Hey there, and Happy Reciew Day from team Punpkin Pie Orange!
I've got a few thoughts on this opening chapter, so let's hop in.
1. I actually love your opening paragraph. It kind of drags on and keeps going, and while in some cases that causes problems, it fit perfect and helped to amplify the anxiety of the MC as she keeps thinking the hallway (paragraph) shpuld be over and keeps going on.
2. I would have liked more time while she waited for her mom to see her interact with Sarah and her parents. I got the sense that maybe they weren't actually making fun of her and it was just her paranoia and anxiety, but it goes by so fast that it's hard to tell.
3. On that note I would have like a little more about Sarah. Why are they friends? Why has she never been over before? She doesn't seem like a rich girl so why does Roch Sarah care to be her friend?
4. I would highly recommend downloading Grammarly. You can get it for free with an email sign up. There are several missing commas and periods, especially at the end with the dialogue, and Grammarly will easily point those out to help you edit some of the basic stuff. I'm not great at grammar and find it very useful for my first edits.

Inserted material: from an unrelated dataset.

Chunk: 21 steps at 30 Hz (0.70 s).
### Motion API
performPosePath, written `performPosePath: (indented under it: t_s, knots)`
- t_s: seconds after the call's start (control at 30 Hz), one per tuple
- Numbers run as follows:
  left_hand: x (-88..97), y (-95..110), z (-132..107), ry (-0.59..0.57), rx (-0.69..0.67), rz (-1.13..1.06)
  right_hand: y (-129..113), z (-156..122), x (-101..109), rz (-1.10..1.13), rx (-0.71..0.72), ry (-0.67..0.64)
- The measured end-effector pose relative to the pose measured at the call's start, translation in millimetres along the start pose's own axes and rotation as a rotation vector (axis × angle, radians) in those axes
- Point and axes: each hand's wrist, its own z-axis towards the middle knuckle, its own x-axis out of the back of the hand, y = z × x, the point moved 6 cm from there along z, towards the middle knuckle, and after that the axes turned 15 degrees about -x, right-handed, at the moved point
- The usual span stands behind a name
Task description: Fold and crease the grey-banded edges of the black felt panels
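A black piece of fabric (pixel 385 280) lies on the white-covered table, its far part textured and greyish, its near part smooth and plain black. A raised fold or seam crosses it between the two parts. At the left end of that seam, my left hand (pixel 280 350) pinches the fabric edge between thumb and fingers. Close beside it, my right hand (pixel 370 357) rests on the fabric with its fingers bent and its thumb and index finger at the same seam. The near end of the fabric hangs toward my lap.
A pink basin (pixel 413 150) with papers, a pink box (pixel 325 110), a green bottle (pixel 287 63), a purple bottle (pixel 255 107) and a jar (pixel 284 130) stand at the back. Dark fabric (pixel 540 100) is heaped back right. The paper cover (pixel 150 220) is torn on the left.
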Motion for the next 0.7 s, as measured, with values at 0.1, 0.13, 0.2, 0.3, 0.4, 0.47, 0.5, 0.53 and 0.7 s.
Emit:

On the subject of editing: when they get home the tense starts jumping between present and past tense. Take a look at that and see which tense you'd like to roll with. Grammarly won't find that so you'll have to go line by line to make sure it's the same tense.
5. There's so good questions that arise right at the end. What happened to her dad? Why don't her and her mother get along? It seems that they could bond over the loss together, but there's clearly tension and strife. It also seems as if the voices were around before her dad died, so what are they from? All good hooks. As Ariah said, the chapter felt a bit rushed. I would take some time to flesh out the setting a tad more. Hope this helps!